A stronger argument for guided and lower-impact tourism
The visitor figures also strengthen the case for guided, bookable and lower-impact tourism products. That does not mean every traveller needs a guide for every viewpoint. It does mean that hotels, excursion sellers and destination marketers have an opportunity to steer demand toward better-organised visits: smaller groups, early starts, public or collective transport where available, certified guides, clear cancellation rules in bad weather, and honest explanations of physical difficulty.
This is especially important for repeat visitors. Many Canary Islands holidaymakers already know the beaches and resorts well. National parks offer a deeper layer of discovery, but only if the experience feels well managed. A crowded car park, a missed booking rule or an underprepared hike can turn a world-class landscape into a stressful day.

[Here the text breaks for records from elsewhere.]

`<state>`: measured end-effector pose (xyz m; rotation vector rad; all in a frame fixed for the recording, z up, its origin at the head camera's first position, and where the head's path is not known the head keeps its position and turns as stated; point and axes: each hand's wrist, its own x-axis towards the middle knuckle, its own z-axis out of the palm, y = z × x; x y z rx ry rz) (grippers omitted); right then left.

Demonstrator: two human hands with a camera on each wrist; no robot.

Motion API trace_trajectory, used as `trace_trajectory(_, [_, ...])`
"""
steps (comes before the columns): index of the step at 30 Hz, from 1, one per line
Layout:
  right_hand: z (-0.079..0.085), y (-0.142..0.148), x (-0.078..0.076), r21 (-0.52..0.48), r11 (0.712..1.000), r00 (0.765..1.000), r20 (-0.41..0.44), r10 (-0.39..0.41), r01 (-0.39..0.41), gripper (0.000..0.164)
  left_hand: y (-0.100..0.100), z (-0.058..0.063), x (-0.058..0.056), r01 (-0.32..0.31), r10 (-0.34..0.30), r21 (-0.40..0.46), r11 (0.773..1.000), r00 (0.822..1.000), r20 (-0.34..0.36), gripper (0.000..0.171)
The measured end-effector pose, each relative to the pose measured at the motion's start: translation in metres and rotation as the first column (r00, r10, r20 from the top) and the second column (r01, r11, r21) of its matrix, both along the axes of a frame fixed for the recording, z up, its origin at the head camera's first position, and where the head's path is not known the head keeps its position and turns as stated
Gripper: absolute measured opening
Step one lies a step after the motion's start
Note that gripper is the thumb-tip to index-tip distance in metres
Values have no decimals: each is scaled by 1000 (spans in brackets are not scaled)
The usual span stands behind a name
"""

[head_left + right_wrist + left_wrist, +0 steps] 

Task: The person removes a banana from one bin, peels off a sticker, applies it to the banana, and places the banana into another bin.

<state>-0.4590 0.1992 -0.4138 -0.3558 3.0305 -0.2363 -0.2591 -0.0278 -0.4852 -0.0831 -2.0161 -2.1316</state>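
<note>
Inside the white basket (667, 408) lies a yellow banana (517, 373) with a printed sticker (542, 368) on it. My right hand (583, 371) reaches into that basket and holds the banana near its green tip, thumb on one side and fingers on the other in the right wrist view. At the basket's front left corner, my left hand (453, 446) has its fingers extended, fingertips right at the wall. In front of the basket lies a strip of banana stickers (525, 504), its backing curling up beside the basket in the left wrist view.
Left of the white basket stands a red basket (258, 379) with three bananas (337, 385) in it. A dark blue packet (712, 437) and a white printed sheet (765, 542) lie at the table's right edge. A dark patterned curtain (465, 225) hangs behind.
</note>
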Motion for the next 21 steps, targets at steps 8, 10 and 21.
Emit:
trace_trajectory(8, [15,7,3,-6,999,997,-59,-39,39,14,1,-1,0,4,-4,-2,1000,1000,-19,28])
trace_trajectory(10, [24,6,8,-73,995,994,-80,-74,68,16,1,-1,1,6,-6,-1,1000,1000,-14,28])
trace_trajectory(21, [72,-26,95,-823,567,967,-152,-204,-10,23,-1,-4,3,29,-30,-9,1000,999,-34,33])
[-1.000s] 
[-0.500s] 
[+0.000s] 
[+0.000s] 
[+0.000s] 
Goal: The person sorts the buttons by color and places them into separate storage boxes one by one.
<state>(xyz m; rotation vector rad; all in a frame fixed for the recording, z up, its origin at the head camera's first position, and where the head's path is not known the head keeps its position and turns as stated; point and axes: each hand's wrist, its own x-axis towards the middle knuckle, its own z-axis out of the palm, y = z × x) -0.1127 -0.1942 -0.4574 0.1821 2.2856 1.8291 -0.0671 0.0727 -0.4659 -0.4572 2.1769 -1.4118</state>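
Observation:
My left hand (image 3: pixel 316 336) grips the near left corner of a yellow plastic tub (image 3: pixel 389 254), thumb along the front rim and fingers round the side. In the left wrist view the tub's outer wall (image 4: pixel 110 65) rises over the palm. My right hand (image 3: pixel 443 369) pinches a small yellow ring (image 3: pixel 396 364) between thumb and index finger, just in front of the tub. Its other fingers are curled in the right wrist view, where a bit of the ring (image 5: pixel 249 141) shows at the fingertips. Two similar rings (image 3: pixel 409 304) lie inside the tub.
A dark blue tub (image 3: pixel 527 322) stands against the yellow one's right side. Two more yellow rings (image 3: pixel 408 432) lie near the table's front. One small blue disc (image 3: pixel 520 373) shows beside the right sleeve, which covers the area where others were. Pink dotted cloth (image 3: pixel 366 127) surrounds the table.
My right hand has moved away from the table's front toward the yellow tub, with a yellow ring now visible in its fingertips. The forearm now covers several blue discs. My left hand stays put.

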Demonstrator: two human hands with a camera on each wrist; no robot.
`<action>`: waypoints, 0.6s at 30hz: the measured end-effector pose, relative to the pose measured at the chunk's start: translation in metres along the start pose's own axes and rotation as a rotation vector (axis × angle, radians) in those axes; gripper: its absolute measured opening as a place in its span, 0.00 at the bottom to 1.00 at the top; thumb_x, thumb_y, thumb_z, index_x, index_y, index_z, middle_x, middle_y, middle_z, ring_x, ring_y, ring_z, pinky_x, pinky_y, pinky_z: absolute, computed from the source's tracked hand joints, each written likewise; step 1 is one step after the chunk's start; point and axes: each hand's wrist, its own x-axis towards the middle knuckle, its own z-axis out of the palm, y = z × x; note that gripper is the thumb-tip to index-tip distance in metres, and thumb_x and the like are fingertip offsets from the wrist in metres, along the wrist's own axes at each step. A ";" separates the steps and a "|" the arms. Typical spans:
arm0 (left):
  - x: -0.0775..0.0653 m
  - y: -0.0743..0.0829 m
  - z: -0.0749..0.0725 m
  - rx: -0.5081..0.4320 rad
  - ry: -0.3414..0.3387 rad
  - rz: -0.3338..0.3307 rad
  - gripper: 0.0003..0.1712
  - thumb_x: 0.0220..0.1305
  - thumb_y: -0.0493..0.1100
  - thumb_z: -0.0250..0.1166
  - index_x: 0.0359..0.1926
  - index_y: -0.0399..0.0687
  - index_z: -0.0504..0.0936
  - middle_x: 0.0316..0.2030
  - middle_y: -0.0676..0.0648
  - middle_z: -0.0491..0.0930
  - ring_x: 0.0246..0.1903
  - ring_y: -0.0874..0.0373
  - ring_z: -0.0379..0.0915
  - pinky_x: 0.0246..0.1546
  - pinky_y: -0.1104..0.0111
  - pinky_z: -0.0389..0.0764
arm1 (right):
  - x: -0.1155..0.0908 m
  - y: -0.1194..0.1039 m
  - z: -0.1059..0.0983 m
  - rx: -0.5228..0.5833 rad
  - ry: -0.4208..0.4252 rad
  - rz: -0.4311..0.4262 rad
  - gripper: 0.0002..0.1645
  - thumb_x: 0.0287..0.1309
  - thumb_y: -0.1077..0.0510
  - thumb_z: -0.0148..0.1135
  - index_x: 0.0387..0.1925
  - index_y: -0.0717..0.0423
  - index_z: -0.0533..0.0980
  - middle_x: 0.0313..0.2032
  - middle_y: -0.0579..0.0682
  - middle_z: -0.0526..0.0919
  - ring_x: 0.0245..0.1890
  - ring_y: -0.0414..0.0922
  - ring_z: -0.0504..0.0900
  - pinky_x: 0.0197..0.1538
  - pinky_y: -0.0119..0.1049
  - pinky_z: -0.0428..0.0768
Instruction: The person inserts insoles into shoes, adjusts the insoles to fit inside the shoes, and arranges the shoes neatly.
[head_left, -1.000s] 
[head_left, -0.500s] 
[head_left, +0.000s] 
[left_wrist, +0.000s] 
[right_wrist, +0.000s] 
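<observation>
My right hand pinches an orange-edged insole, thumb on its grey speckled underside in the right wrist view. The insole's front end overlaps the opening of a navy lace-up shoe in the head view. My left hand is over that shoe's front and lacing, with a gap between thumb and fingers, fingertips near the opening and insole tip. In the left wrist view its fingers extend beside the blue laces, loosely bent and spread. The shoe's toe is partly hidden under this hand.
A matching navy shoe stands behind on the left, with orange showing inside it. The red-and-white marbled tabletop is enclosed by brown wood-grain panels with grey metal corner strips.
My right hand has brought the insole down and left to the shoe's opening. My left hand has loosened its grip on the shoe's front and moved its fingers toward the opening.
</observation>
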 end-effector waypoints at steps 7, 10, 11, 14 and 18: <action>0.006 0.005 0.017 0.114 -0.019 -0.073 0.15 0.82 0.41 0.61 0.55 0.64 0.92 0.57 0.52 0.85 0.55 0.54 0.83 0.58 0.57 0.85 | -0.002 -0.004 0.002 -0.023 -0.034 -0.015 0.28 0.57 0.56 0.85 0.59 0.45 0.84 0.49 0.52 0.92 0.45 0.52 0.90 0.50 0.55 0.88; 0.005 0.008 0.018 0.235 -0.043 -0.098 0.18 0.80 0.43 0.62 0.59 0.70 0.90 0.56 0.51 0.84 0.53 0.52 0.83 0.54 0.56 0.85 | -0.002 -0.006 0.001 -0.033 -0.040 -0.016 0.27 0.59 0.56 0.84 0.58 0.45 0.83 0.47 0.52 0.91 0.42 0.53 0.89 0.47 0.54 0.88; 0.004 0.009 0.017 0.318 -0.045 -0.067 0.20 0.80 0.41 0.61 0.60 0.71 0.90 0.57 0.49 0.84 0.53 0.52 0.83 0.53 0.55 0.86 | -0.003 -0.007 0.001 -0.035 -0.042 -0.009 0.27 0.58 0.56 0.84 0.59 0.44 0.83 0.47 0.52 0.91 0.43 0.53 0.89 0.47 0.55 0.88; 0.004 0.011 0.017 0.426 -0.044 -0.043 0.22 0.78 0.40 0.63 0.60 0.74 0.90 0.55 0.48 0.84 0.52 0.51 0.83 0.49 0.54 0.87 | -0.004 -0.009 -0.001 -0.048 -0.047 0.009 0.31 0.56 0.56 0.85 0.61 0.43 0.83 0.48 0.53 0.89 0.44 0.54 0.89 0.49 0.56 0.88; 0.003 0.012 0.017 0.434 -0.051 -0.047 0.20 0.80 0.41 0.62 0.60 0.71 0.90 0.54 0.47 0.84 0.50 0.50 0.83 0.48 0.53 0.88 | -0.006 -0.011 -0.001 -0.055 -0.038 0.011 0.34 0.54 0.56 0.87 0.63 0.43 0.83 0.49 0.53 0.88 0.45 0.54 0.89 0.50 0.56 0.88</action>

Clear information before the trip is now part of quality tourism.
There is also a business opportunity. Restaurants, rural accommodation, taxi companies, walking guides, ferry operators, local museums and village shops can all benefit when national park demand is spread intelligently. The value of 8.28 million visits is not only in entry numbers. It is in how those visits connect with local economies without overwhelming the places that make them attractive.
The balance is now the story
The 2025 national park figures confirm a mature phase for Canary Islands nature tourism. The archipelago no longer needs to prove that its protected landscapes attract visitors. The evidence is overwhelming. The real question is how those visits are organised, how benefits are distributed, and how the parks remain enjoyable while protecting the ecosystems that made them famous.
For travellers, the message is reassuring but practical. Teide, Garajonay, Timanfaya and La Caldera de Taburiente remain open, compelling and central to Canary Islands holidays. There is no general travel warning, no reason to cancel a trip and no suggestion that visitors are unwelcome. The direction of travel is toward more planning, more regulation in sensitive areas and more responsibility from everyone who benefits from these landscapes.
That may be the clearest lesson from 2025. The Canary Islands' national parks are not just beautiful backdrops for holiday photos. They are living, managed places carrying millions of annual visits. The best future for tourism in the archipelago will depend on treating them that way.